To even consider for a moment that food outlets are serving halal meat is a sign of Muslim domination is beyond belief. It all comes down to the fact that we live in a capitalist society. Therefore, businesses will invest in what they believe will bring in the money, and not simply to please the Muslim population, which I would like to remind everyone, sits at 3 percent.

Whether Pizza Express or any other food outlet is ‘secretly’ halal is not a mission set up by Secret Services that has somehow been leaked, it takes looking no further than their website to see what options are available.

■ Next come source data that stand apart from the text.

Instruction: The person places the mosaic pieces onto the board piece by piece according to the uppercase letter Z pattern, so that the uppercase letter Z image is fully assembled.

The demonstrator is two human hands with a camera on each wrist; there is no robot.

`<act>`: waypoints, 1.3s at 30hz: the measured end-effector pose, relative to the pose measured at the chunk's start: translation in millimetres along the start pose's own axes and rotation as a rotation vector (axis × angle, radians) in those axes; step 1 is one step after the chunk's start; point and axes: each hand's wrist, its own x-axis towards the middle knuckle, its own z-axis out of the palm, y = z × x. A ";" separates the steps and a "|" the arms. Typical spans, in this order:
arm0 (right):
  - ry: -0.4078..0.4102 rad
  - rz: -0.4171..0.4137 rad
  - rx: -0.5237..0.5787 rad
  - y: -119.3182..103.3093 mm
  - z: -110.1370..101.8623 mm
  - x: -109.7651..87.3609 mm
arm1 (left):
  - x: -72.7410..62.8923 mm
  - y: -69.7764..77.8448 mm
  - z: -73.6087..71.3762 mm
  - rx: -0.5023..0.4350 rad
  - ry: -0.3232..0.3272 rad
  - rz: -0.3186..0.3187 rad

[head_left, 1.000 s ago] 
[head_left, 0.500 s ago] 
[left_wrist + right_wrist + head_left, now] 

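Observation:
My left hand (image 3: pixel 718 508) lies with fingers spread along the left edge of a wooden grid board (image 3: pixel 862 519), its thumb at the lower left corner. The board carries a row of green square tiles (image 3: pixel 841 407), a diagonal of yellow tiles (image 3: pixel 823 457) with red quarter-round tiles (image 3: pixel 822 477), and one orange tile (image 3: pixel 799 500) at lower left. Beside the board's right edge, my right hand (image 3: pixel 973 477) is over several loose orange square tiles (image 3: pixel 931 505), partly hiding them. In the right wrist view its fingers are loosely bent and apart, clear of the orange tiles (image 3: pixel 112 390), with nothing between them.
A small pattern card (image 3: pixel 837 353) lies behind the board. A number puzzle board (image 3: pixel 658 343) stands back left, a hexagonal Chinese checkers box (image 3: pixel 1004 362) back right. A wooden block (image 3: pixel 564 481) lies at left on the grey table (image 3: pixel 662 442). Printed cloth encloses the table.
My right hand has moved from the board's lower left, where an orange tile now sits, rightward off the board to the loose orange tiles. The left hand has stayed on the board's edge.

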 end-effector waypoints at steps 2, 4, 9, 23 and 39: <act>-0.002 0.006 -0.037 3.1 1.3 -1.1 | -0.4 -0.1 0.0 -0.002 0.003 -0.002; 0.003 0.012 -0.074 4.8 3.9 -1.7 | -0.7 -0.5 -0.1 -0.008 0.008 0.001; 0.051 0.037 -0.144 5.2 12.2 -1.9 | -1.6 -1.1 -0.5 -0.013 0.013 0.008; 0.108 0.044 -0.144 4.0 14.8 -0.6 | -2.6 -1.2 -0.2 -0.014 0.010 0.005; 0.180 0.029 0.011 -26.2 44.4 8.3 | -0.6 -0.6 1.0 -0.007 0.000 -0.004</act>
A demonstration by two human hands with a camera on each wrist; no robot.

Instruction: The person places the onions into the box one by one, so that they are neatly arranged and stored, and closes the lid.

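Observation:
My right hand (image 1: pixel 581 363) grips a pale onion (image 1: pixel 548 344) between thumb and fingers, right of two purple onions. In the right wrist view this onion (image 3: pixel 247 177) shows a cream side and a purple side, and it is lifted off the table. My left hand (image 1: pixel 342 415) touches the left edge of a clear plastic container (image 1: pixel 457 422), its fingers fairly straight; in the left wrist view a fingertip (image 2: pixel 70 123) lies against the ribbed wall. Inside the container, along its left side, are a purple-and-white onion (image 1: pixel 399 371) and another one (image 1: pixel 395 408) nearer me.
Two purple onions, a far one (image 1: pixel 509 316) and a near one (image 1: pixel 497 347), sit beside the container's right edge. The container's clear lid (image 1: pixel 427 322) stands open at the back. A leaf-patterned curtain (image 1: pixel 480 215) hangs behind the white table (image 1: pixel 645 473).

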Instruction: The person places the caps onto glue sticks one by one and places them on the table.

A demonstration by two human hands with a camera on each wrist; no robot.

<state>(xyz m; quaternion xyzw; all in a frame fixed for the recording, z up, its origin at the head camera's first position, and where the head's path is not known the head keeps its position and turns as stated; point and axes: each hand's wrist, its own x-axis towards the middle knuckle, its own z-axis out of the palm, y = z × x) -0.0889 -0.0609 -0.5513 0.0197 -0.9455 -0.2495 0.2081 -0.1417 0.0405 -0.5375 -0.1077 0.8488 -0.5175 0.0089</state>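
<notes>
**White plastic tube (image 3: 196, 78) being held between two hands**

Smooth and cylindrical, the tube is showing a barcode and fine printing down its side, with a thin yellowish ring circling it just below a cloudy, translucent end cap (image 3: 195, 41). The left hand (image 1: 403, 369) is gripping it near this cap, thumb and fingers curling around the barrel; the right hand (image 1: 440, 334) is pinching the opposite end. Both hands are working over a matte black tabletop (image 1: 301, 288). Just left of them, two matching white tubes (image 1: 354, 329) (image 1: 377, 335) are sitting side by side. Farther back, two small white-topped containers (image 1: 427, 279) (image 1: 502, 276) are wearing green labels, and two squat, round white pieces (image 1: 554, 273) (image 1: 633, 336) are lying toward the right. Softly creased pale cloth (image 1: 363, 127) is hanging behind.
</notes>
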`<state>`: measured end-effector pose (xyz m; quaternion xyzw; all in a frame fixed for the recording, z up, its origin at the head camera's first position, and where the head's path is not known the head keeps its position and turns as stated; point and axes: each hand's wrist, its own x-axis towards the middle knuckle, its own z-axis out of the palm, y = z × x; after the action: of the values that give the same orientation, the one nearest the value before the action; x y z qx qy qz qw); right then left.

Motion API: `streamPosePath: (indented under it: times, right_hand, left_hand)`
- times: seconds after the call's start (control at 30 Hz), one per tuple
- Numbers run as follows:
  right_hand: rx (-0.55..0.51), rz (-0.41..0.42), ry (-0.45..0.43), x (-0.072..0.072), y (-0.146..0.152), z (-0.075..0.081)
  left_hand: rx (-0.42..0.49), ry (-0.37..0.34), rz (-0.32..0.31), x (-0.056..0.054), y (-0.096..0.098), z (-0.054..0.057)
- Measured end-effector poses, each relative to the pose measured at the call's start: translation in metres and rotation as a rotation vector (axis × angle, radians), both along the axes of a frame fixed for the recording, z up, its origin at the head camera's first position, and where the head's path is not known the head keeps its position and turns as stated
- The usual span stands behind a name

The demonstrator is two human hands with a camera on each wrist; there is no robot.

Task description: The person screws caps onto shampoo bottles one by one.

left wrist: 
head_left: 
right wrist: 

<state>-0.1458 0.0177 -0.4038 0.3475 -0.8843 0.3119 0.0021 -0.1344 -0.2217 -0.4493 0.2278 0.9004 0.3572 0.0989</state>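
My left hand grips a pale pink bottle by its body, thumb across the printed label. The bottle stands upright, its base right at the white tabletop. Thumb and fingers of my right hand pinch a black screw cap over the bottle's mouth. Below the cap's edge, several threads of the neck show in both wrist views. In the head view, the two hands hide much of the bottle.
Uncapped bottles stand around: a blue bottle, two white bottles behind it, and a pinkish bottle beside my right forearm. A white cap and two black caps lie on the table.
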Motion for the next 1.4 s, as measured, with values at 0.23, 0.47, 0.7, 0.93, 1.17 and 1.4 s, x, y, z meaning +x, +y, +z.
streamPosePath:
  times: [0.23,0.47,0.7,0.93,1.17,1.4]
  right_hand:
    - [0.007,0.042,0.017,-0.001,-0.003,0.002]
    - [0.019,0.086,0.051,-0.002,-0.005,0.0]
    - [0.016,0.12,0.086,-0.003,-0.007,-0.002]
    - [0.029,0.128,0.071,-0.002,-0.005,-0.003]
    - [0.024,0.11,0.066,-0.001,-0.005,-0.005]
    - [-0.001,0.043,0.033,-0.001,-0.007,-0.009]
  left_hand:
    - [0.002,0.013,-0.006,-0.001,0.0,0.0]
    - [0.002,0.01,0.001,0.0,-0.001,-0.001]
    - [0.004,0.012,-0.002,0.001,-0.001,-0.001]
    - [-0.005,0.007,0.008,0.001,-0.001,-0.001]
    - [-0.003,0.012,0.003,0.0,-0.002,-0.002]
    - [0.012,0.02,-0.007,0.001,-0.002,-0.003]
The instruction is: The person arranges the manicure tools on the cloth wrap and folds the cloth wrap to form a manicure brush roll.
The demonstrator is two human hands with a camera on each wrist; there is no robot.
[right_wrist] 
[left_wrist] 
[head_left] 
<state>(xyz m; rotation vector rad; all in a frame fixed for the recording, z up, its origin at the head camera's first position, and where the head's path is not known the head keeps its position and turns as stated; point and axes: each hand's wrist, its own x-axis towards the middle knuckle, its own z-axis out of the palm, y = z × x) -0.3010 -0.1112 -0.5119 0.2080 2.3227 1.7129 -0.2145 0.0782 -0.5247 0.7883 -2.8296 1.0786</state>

And if people want to turn this halal issue into a moral panic and vow never to shop at Asda again. May I remind you that also means never to have a kebab again from the takeaways that im sure you undoubtedly enjoyed after a Saturday night. And oh do you remember that curry you was just ‘gorgeous’, yep, that was halal meat too my friend.

So I think we should put this back into perspective. And remember I am the student, like many other Muslims, who in the university canteen is spoilt by choice – either it will be a cheese sandwich, or maybe we will go crazy and get a tuna panini! Your choices have not been limited.

But I would like to leave you with this thought:

Has halal become a substitute for much deeper fears and worries about the presence of a growing and vocal Muslim population.

If this was a debate about animal welfare, it would be about all forms of slaughter; if it was a debate about ritual slaughter, it would address kosher, and not just halal meat.

Is the issue really with the meat or the religion?